Since the pilots have their eyes focused on the ground rather than the air, the drones proved nearly impossible to spot.
“Dr. Woldt has been working very closely with us to develop a warning beacon to help alert crop pilots to the presence of low-flying drones in the area,” CAAA Executive Director Jessica Freeman said in an interview Tuesday.
Woldt said he has been experimenting with a system that employs an extremely-bright whelen strobe on top of the base-station for an unmanned aircraft to alert pilots to the presence of drones in the area.
“We know that you can’t put a bright enough light on top of a unmanned aircraft,” Woldt said. “It’s been tried, but it’s not possible.”

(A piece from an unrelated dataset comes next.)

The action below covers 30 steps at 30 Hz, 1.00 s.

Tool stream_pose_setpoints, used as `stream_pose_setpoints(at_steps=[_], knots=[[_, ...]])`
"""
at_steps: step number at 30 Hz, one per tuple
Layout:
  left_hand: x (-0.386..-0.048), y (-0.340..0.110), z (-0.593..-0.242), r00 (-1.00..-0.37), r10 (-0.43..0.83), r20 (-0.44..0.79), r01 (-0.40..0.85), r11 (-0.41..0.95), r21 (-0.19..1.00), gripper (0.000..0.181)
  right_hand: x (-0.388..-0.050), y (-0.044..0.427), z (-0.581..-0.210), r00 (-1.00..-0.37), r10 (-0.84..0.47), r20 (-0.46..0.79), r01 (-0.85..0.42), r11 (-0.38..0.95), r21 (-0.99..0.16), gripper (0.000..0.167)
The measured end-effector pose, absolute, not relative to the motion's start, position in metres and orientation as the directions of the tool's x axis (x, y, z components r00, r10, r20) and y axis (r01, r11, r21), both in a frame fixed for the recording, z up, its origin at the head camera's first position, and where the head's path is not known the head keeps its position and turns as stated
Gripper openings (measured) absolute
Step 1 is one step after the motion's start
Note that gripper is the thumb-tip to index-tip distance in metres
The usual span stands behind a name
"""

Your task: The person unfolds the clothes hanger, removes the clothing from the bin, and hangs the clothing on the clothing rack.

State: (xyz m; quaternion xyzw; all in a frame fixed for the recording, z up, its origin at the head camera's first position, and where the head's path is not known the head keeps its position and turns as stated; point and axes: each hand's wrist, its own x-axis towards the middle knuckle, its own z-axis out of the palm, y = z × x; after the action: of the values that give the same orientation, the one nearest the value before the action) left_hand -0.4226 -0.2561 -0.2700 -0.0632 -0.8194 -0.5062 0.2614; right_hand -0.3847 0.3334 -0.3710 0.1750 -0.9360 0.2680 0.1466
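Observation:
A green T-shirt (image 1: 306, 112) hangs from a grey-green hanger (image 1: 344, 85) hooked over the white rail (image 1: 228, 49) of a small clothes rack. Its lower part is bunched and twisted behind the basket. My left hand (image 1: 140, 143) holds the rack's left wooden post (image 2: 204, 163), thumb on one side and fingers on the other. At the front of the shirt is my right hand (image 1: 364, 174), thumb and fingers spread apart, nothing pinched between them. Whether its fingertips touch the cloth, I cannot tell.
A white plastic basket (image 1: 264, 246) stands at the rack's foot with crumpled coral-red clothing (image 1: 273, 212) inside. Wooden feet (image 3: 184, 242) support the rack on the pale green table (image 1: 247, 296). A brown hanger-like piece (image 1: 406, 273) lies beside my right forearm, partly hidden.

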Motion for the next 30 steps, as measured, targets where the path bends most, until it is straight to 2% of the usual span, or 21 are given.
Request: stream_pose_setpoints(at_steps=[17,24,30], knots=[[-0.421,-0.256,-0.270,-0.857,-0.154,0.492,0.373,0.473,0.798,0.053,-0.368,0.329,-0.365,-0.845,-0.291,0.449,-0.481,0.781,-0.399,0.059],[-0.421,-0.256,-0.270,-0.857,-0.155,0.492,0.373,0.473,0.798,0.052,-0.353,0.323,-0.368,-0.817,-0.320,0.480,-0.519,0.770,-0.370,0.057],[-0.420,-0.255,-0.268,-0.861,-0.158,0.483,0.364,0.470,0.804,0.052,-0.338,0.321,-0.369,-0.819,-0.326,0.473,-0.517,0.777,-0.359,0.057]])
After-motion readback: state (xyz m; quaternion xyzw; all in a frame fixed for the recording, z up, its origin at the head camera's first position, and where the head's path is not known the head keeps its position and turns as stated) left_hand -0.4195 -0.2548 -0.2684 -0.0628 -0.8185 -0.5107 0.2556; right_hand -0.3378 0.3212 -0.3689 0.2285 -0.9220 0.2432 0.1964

Another consideration is laws. Under Part 107 of the FAA’s regulations, drone pilots must get a remote pilot certificate from the FAA in order to operate a drone for commercial use. The certificate allows individuals to operate a drone under 55 lbs within a visual-line-of-sight.
After Woldt’s presentation he was joined on stage by Don Masten of AirScout and Tracy O’Neal of Western Nebraska Community College.
Masten said most of the drones he uses are for scouting in correlation with aerial imaging produced by certified aircraft. The drone carries a smart phone which is matched to a tablet. The tablet overlays the image from the aircraft with the live camera feed from the drone. The operator then selects a point in the field using the tablet and the drone automatically flies out to the point, where it hovers over the point and takes pictures of the field. It can then be assigned to take another photo of the field or return to the same location where it was launched from.
“You can get all the information you want, but if you don’t go out and ground-truth it, it’s not worth much,” Masten said. “The drone allows the grower or the operator to go out there when there’s 10 foot tall corn in late August when it’s hot, and he can use the drone instead of wading through the field.”
O’Neal said he has spent a considerable amount of time and money working on his drone, but he envisions using it for fire and search and rescue.
“My long-term goal is to do things locally and try to help the community that way,” he said.
The drones can range anywhere from a modest $600 system, such as the one employed by AirScout, to higher priced rigs like O’Neal's, which can cost upward of $15,000.
“For any of the young people here, this is the future,” Masten said. “It’s a wide-open field that is going to keep getting better and better more and more. If you have an interest in these things get in them now. Get the small ones, the cheap ones, and take your 107 test if you can.
“The future is right here. I guarantee if you get excited about this and get into it, it’s going to be a career.”